» **Task goal**:
Would you please repeat all of the data exactly, omitting the pictures?

(Source data)
----

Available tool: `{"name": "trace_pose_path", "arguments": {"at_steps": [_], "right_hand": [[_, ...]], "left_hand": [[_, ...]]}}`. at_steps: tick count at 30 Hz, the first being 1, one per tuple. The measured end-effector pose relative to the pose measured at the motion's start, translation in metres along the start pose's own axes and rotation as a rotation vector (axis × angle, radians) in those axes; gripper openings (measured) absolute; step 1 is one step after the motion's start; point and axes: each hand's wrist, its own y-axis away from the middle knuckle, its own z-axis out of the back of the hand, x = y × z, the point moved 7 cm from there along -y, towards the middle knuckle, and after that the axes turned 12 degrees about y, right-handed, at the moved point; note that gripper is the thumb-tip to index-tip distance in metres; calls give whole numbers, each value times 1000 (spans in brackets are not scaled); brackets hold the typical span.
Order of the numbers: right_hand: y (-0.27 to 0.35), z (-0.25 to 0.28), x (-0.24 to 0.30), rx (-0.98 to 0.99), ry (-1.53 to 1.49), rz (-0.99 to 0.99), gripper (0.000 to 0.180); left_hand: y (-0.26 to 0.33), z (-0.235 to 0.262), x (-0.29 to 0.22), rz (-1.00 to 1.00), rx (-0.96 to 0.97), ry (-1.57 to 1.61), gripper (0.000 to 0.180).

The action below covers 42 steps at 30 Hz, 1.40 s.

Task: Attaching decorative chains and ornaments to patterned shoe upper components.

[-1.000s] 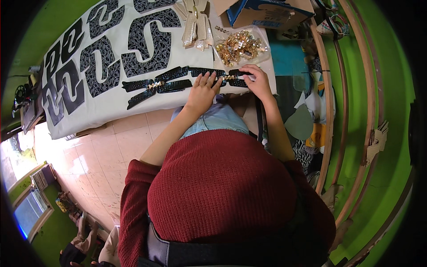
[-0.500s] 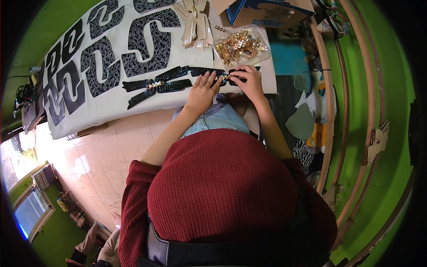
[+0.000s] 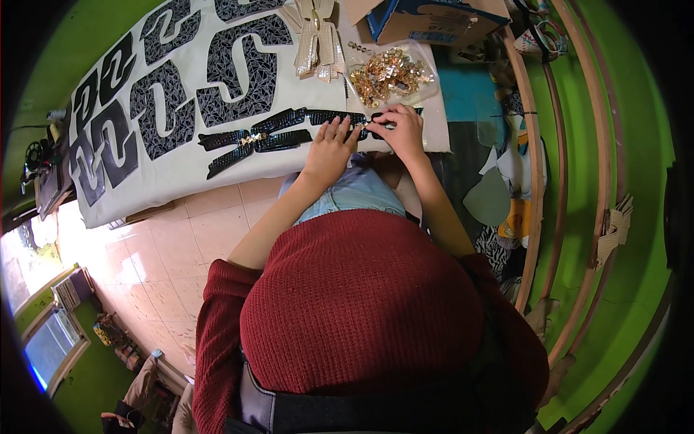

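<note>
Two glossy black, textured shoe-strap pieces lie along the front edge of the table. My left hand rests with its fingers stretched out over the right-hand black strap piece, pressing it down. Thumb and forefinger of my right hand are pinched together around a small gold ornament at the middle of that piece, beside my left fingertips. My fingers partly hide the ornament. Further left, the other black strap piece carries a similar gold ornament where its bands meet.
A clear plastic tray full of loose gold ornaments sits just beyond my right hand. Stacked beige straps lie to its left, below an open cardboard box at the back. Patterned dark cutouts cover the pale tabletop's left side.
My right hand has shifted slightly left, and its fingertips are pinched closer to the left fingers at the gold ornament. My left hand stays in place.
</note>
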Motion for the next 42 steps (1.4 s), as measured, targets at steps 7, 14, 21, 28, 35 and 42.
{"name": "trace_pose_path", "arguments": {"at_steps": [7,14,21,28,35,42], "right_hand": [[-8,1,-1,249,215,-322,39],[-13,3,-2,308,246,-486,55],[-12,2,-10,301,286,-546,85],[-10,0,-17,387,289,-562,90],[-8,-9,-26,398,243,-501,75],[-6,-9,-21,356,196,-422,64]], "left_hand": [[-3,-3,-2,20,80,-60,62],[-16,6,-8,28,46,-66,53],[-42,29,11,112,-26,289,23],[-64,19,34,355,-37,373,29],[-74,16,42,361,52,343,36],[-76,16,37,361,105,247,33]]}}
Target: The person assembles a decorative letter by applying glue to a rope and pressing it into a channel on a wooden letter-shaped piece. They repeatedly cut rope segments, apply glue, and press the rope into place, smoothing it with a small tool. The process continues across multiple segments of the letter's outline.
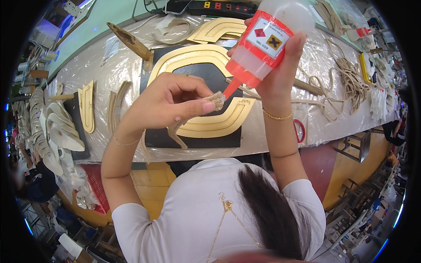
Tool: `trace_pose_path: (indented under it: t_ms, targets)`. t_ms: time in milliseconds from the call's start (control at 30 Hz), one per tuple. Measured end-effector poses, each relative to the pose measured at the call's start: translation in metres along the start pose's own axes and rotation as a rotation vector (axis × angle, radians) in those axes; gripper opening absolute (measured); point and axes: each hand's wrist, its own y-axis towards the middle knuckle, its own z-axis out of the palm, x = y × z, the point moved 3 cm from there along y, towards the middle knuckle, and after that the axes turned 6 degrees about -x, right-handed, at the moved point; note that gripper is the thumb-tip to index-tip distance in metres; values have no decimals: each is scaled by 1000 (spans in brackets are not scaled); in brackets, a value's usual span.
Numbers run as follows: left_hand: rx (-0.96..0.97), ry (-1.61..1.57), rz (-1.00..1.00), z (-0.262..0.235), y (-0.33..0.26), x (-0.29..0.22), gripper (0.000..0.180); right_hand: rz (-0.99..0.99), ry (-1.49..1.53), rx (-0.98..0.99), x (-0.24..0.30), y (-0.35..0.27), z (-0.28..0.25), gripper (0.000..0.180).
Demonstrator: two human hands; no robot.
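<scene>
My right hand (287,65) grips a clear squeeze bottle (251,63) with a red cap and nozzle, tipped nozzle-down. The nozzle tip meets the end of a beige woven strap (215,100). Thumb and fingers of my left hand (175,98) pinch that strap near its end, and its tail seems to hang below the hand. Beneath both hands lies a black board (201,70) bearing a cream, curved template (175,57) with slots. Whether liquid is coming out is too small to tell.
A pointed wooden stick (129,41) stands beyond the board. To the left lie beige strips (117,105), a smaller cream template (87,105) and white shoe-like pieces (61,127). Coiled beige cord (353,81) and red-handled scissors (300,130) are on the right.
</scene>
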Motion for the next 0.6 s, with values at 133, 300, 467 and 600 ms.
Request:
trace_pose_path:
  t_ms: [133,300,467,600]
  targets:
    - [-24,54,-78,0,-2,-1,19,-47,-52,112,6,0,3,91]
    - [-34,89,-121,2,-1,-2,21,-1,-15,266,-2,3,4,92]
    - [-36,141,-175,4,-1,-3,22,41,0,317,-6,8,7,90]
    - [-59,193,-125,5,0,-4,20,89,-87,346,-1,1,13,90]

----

» **Worked solution**:
Available tool: `{"name": "trace_pose_path", "arguments": {"at_steps": [_], "right_hand": [[_, ...]], "left_hand": [[_, ...]]}}`. at_steps: tick count at 30 Hz, the first being 1, one per tuple. The measured end-effector pose relative to the pose measured at the motion's start, translation in metres along the start pose's own axes and rotation as a rotation vector (axis × angle, radians) in those axes; gripper openings (measured) absolute; step 1 is one step after the motion's start; point and axes: each hand's wrist, its own y-axis away from the middle knuckle, its own z-axis out of the back of the hand, x = y × z, the point moved 7 cm from there along -y, towards the middle knuckle, and after that the axes turned 12 degrees about y, right-handed, at the moved point; note that gripper is the thumb-tip to index-tip distance in metres; calls give whole numbers, each value times 1000 (spans in brackets are not scaled); brackets hold the typical span.
Order of the numbers: right_hand: y (-0.27 to 0.35), z (-0.25 to 0.28), x (-0.24 to 0.30), rx (-0.98 to 0.99), ry (-1.53 to 1.49), rz (-0.99 to 0.99), gripper (0.000 to 0.180); left_hand: y (-0.26 to 0.33), z (-0.235 to 0.262), x (-0.29 to 0.22), rz (-1.00 to 1.00), rx (-0.96 to 0.97), ry (-1.57 to 1.61), gripper (0.000 to 0.180).

The action below covers 42 steps at 30 Hz, 1.40 s.

Task: Attaching decorative chains and ornaments to patterned shoe upper components.

[-1.000s] 
[-0.500s] 
[+0.000s] 

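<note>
Two glossy black, textured shoe-strap pieces lie along the front edge of the table. My left hand rests with its fingers stretched out over the right-hand black strap piece, pressing it down. Thumb and forefinger of my right hand are pinched together around a small gold ornament at the middle of that piece, beside my left fingertips. My fingers partly hide the ornament. Further left, the other black strap piece carries a similar gold ornament where its bands meet.
A clear plastic tray full of loose gold ornaments sits just beyond my right hand. Stacked beige straps lie to its left, below an open cardboard box at the back. Patterned dark cutouts cover the pale tabletop's left side.
My right hand has shifted slightly left, and its fingertips are pinched closer to the left fingers at the gold ornament. My left hand stays in place.
</note>
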Motion for the next 42 steps (1.4 s), as measured, targets at steps 7, 14, 21, 28, 35 and 42.
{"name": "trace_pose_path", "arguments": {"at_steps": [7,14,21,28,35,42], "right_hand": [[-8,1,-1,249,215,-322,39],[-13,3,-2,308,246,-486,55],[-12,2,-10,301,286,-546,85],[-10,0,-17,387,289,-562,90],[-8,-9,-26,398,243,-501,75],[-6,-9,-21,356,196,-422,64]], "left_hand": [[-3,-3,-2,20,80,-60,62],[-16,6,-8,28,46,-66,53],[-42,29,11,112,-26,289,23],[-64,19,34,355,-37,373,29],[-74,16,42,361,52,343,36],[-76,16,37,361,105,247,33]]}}
Target: The person assembles a decorative letter by applying glue to a rope and pressing it into a channel on a wooden letter-shaped piece. They repeatedly cut rope segments, apply glue, and press the rope into place, smoothing it with a small tool. The process continues across multiple segments of the letter's outline.
Tool: `trace_pose_path: (indented under it: t_ms, targets)`. t_ms: time in milliseconds from the call's start (control at 30 Hz), one per tuple. Measured end-effector poses, each relative to the pose measured at the call's start: translation in metres along the start pose's own axes and rotation as a rotation vector (axis × angle, radians) in those axes; gripper opening absolute (measured); point and axes: each hand's wrist, its own y-axis towards the middle knuckle, its own z-axis out of the palm, x = y × z, the point moved 3 cm from there along y, towards the middle knuckle, and after that the axes turned 6 degrees about -x, right-handed, at the moved point; note that gripper is the thumb-tip to index-tip distance in metres; values have no decimals: each is scaled by 1000 (spans in brackets are not scaled); in brackets, a value's usual span.
Numbers run as follows: left_hand: rx (-0.96..0.97), ry (-1.61..1.57), rz (-1.00..1.00), z (-0.262..0.235), y (-0.33..0.26), x (-0.29..0.22), gripper (0.000..0.180); right_hand: rz (-0.99..0.99), ry (-1.49..1.53), rx (-0.98..0.99), x (-0.24..0.30), y (-0.35..0.27), z (-0.28..0.25), gripper (0.000..0.180).
Demonstrator: two human hands; no robot.
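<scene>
My right hand (287,65) grips a clear squeeze bottle (251,63) with a red cap and nozzle, tipped nozzle-down. The nozzle tip meets the end of a beige woven strap (215,100). Thumb and fingers of my left hand (175,98) pinch that strap near its end, and its tail seems to hang below the hand. Beneath both hands lies a black board (201,70) bearing a cream, curved template (175,57) with slots. Whether liquid is coming out is too small to tell.
A pointed wooden stick (129,41) stands beyond the board. To the left lie beige strips (117,105), a smaller cream template (87,105) and white shoe-like pieces (61,127). Coiled beige cord (353,81) and red-handled scissors (300,130) are on the right.
</scene>
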Motion for the next 0.6 s, with values at 133, 300, 467 and 600 ms.
Request:
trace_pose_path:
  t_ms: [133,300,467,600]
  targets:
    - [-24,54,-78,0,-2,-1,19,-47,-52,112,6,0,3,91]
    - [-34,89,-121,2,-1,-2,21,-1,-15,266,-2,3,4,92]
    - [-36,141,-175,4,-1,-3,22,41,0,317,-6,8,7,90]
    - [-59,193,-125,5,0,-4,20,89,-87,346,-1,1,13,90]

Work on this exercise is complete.